Cambodia has agreed to resume a search effort with the US for the remains of Americans killed in the Vietnam War, the Cambodian Ministry of Foreign Affairs said yesterday, after suspending the program a year ago as tension rose between the two countries.
Cambodian Prime Minister Hun Sen suspended the POW/MIA program when Washington stopped issuing some visas after Cambodia refused to accept citizens deported from the US following their convictions for crimes there.
Ministry spokesman Ket Sophann said Hun Sen had offered to resume cooperation in a letter on Friday to US Senator Doug Ericksen and US Representative Vincent Buys.

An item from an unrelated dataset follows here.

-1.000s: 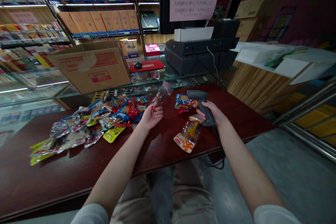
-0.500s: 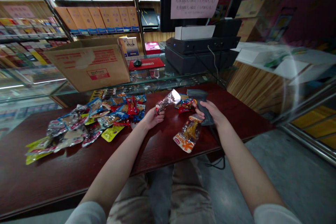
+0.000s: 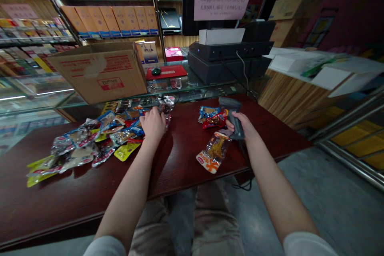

“The letter talks to this itself, especially the words: It is the reflection of our deep empathy with the families,” Ket Sophann told reporters.
Hun Sen said the search program, which had run for 30 years until being suspended last year, would resume even though the visa curbs had “unjustly sanctioned” Cambodia.
“As we have discussed before, and at your personal request, as well as that made by other US organizations, my government, in the same compassionate spirit, agreed to resume this important POW/MIA field mission, regardless [of] the United States visa restriction in place,” Hun Sen wrote.
The US Embassy in the Cambodian capital of Phnom Penh declined to comment.
Hun Sen has said that the remains of half of the 80 US soldiers who went missing in Cambodia during the war in neighboring Vietnam have been found.
Even after it ended in 1975, the Vietnam War remains an emotive issue in Cambodia.
Hun Sen’s ruling party won all 125 parliamentary seats in a July election that the UN and Western countries have described as flawed.